= Tyndallization =

Sterilization method

Tyndallization is a process from the nineteenth century for sterilizing substances, usually food, named after its inventor John Tyndall, that can be used to kill heat-resistant endospores. Although now considered dated, it is still occasionally used.

A simple and effective sterilizing method commonly used today is autoclaving: heating the substance being sterilized to 121 C for 15 minutes in a pressured system. If autoclaving is not possible because of lack of equipment, or the need to sterilize something that will not withstand the higher temperature, unpressurized heating for a prolonged period at a temperature of up to 100 C, the boiling point of water, may be used. The heat will kill any bacterial cells; however, bacterial spores capable of later germinating into bacterial cells may survive. Tyndallization can be used to destroy the spores.

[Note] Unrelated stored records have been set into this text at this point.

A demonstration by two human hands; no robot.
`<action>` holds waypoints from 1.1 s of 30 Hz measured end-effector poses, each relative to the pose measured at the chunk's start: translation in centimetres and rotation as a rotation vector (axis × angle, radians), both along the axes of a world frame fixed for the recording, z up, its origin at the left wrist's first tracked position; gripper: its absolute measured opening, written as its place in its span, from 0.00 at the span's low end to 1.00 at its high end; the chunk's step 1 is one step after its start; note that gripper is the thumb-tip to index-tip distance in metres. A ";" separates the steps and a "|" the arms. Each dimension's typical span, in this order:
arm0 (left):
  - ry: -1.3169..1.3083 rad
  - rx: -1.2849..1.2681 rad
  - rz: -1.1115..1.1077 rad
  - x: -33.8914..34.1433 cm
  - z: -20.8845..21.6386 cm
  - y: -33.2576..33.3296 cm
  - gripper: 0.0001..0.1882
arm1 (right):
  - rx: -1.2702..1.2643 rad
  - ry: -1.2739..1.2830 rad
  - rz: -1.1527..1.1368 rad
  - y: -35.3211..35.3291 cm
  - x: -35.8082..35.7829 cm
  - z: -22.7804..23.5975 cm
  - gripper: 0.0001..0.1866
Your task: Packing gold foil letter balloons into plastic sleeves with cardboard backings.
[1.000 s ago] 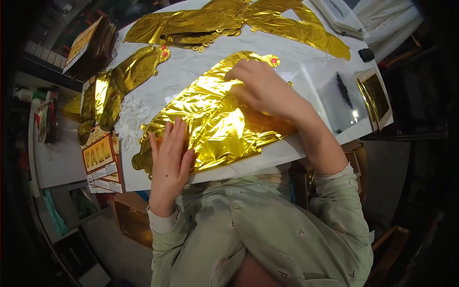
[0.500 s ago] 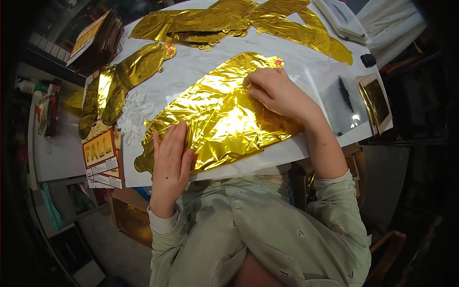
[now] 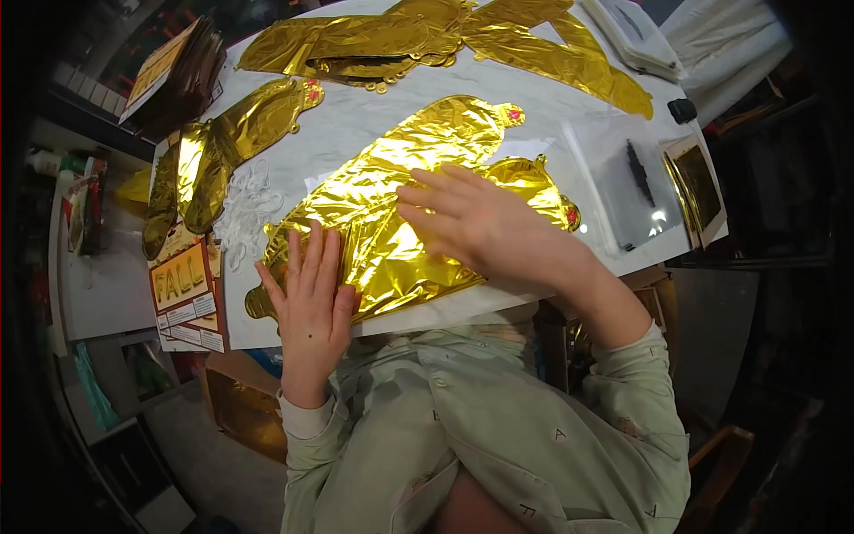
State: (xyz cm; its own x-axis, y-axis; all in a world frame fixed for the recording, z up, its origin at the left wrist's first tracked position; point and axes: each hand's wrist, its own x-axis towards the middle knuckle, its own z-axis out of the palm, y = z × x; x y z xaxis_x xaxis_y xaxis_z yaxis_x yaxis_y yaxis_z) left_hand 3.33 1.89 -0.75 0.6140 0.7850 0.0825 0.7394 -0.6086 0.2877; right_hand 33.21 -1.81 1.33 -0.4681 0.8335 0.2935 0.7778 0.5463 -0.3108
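Sliding leftward since before, the right hand now lies flat, fingers spread, mid-way along the crinkled gold foil balloon on the white tabletop; the left hand presses open-palmed on its near end, gripping nothing.

More gold foil balloons lie flat along the far edge of the white tabletop. A clear plastic bag sits at the right, and a printed orange card lies at the left edge.
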 end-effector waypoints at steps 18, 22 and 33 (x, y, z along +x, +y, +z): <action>-0.058 0.000 0.072 -2.9 -1.3 0.0 0.32 | -0.053 0.007 -0.324 -6.3 -2.6 -3.3 0.28; -0.064 -0.047 0.090 -3.5 -0.9 -0.2 0.31 | -0.047 0.108 -0.367 -6.2 -2.9 -3.8 0.30; -0.214 -0.106 0.172 -6.7 -1.1 1.1 0.29 | -0.081 0.074 -0.472 -6.7 -3.2 -3.4 0.31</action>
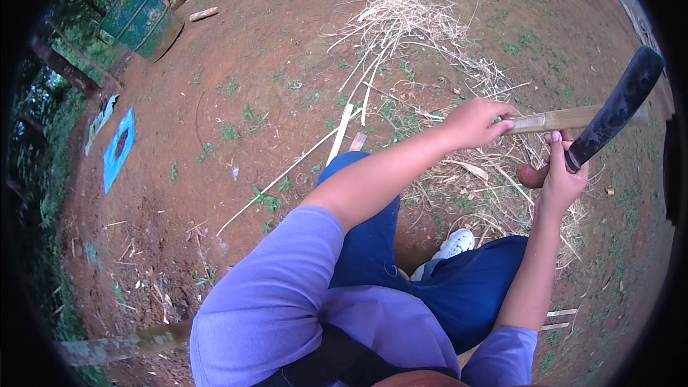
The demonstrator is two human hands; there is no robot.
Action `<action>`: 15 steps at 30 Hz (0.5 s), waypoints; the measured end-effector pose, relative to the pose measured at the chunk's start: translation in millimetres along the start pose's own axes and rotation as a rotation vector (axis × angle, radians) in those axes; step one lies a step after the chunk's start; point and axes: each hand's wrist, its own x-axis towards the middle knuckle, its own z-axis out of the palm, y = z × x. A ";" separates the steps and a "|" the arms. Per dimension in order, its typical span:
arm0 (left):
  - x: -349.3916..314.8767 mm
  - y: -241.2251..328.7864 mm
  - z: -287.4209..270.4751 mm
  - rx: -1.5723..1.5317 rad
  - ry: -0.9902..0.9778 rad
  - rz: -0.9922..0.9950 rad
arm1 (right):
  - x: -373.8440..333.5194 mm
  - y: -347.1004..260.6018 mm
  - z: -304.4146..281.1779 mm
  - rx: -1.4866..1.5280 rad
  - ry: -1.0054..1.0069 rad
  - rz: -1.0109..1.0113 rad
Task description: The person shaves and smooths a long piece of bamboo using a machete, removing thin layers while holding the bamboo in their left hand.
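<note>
By a fisheye camera worn on the person's head, the scene is viewed from above, downward and outward past the legs (469, 272). The left hand (479, 123) and right hand (565, 183) are caught at close range; the earthen ground (272, 64) is taken in as far as the greenery (46, 201) along its left edge.

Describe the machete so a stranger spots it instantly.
From the pale shavings heap, go down and right to the right hand. It holds the machete with the reddish-brown handle. Unlike the pale strip it crosses, its blade is dark and round-tipped.
</note>
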 end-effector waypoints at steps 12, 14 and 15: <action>18.3 -19.2 -24.6 -0.179 0.404 0.010 | -1.1 -9.7 4.2 0.179 -0.089 0.017; 20.3 -10.4 -41.8 -0.537 0.483 -0.117 | -4.2 -13.2 0.1 0.255 -0.129 0.112; 20.3 -9.2 -49.8 -0.553 0.518 -0.075 | -5.3 -13.1 -5.1 0.245 -0.159 0.169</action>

Tyndallization essentially consists of heating the substance to boiling point (or just a little below boiling point) and holding it there for 15 minutes, three days in succession. After each heating, the resting period will allow spores that have survived to germinate into bacterial cells; these cells will be killed by the next day's heating. During the resting periods the substance being sterilized is kept in a moist environment at a warm room temperature, conducive to germination of the spores. When the environment is favourable for bacteria, it is conducive to the germination of cells from spores, and spores do not form from cells in this environment (see bacterial spores).

The Tyndallization process is usually effective in practice, but it is not considered completely reliable: some spores may survive and later germinate and multiply. It is not often used today, but is used for sterilizing items that cannot withstand pressurized heating, such as plant seeds.